Copy out each line of the material below with no changes.

_DATASET EXTRACT:_
■ ■ ■ ■ ■ ■ ■

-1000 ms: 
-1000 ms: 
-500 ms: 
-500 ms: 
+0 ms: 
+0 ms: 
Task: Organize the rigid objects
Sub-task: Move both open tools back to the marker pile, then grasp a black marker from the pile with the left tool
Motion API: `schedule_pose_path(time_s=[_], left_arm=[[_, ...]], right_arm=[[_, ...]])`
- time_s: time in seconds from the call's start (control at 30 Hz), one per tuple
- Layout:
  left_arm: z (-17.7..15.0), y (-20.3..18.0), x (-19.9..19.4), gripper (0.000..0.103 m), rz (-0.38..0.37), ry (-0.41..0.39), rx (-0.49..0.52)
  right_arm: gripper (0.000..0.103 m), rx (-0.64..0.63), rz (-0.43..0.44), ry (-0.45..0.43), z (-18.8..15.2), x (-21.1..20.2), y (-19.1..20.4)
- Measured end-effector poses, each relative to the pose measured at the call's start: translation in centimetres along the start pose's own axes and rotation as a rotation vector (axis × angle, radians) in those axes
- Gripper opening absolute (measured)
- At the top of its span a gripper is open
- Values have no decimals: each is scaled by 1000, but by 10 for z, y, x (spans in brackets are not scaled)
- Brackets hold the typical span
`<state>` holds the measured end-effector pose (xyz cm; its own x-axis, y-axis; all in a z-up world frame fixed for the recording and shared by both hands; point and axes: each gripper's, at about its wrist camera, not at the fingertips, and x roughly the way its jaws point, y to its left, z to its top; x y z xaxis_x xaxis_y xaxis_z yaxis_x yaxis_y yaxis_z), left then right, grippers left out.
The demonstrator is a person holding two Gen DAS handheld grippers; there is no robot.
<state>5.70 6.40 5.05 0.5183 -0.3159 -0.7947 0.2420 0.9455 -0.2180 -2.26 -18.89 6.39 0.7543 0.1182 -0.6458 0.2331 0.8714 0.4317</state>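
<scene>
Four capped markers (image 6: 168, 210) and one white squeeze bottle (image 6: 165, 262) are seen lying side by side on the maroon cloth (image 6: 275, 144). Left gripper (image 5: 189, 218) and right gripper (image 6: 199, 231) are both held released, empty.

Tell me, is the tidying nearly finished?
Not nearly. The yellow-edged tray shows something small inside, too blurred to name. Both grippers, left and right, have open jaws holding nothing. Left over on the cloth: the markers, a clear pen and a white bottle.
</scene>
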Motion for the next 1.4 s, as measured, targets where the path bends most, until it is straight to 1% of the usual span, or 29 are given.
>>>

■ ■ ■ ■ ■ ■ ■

_OUTPUT FOR THIS EXERCISE:_
-1000 ms: 
-1000 ms: 
-500 ms: 
-500 ms: 
+0 ms: 
+0 ms: 
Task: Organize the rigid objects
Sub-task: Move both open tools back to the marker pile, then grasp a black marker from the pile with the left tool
Motion API: `schedule_pose_path(time_s=[_], left_arm=[[_, ...]], right_arm=[[_, ...]])`
- time_s: time in seconds from the call's start (control at 30 Hz), one per tuple
- Layout:
  left_arm: z (-17.7..15.0), y (-20.3..18.0), x (-19.9..19.4), gripper (0.000..0.103 m), rz (-0.38..0.37), ry (-0.41..0.39), rx (-0.49..0.52)
  right_arm: gripper (0.000..0.103 m), rx (-0.64..0.63), rz (-0.43..0.44), ry (-0.45..0.43), z (-18.8..15.2), x (-21.1..20.2), y (-19.1..20.4)
- Measured end-effector poses, each relative to the pose measured at the call's start: translation in centimetres along the start pose's own axes and rotation as a rotation vector (axis × angle, radians) in those axes
- Gripper opening absolute (measured)
- At the top of its span a gripper is open
- Values have no decimals: each is scaled by 1000, but by 10 for z, y, x (spans in brackets are not scaled)
- Brackets hold the typical span
`<state>` holds the measured end-effector pose (xyz cm; its own x-axis, y-axis; all in a z-up world frame fixed for the recording and shared by both hands; point and axes: each gripper's, at about its wrist camera, not at the fingertips, and x roughly the way its jaws point, y to its left, z to its top; x y z xaxis_x xaxis_y xaxis_z yaxis_x yaxis_y yaxis_z), left then right, grippers left out.
The demonstrator is a person holding two Gen DAS handheld grippers; there is no robot.
<state>5.70 6.40 5.05 0.5183 -0.3159 -0.7947 0.2420 0.9455 -0.2180 -2.26 -18.89 6.39 0.7543 0.1182 -0.6458 0.2331 0.8714 0.4317</state>
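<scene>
Four capped markers (image 6: 168, 210) and one white squeeze bottle (image 6: 165, 262) are seen lying side by side on the maroon cloth (image 6: 275, 144). Left gripper (image 5: 189, 218) and right gripper (image 6: 199, 231) are both held released, empty.

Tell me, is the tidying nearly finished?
Not nearly. The yellow-edged tray shows something small inside, too blurred to name. Both grippers, left and right, have open jaws holding nothing. Left over on the cloth: the markers, a clear pen and a white bottle.
</scene>
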Motion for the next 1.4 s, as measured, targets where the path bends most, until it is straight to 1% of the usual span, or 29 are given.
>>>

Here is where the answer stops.